Employees and Dual Appointments
- Implemented a separate module for employees and dual appointments.
- Collected a tree structure of the institute and departments based on personnel circuit data.
- Formed a list of employees for each level of the structure.
- Showed additional dual appointments and other positions of the same employee as expanded information.
- Provided the ability to see not only an employee's department affiliation but also their other roles, employment, and FTE volume.
Technical Highlights
- Architecture was built as a modular platform where each dashboard represented a separate functional block with its own server and client parts.
- Template layer automatically gathered module assets, combined them into a common frontend package, and connected only the necessary interface parts.
- Menu was formed dynamically based on module configuration and role checks.
- Role model was built through user and group tables with access checks at the route and interface point level.
- For 1C integration, a separate API layer was implemented that encapsulated request building, external method calls, response decoding, and caching.
- For some requests, used not only a standard TTL cache but also a response metadata verification mechanism to avoid accepting incomplete or suspiciously short responses as correct updates.

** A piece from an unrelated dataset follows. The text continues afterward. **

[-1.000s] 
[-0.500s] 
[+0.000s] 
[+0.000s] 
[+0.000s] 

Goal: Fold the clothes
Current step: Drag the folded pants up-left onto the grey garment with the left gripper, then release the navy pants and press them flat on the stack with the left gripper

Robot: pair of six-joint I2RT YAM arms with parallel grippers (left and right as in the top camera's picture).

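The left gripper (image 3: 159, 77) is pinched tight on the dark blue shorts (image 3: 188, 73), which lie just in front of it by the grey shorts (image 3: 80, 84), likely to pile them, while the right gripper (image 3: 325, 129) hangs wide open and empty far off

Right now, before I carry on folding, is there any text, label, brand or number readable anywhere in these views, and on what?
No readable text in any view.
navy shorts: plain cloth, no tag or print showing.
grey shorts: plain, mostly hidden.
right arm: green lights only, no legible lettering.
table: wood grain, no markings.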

- In the admissions campaign circuit, data was not only read from 1C but also imported into a local DB with its own normalization, registry transformation, and accumulation of internal structure.
- In the faculty module, implemented separate logic for restoring structure as of a date, data aggregation by departments, and building historical personnel snapshots.
- At the interface level, used separate client modules and library plugins for tables, charts, filters, dates, and interactive navigation.
What the project demonstrates
- Ability to design not just one screen, but an internal management analytics system with several subject circuits.
- Experience integrating with multiple 1C sources within a single application.
- Ability to build a modular architecture where the system can be expanded with new sections without a complete core overhaul.
- Experience developing role-based portals for internal users.
- Ability to translate heterogeneous data into clear analytical screens, tables, charts, and management views.
- Experience designing a middle layer between external APIs and the interface with caching, normalization, and protection against poor-quality responses.
- Experience working with analytics for admissions, students, finances, organizational structure, and personnel data in one project.
Technologies
- PHP
- CodeIgniter 4
- JavaScript
- jQuery
- ApexCharts
- DataTables
- Select2
- Air Datepicker
- Less
- Gulp
- MySQL
- 1C API Integration
My role
My role included developing the internal web application, designing the modular architecture, building role-based access, integrating with multiple 1C circuits, implementing caching and data loading logic, developing analytical modules for admissions, students, finances, faculty, and staff, and configuring the client part with widgets, tables, and charts.
Practical value of the project
This case effectively demonstrates working not with a single local task, but with a systemic management tool:
- consolidation of several analytical directions in one portal;
- integration with multiple 1C circuits;
- development of modular architecture and role-based access;
- building analytics for different roles and departments;
- combination of local storage, import, normalization, caching, and visualization;
- work with real management and operational scenarios of a university.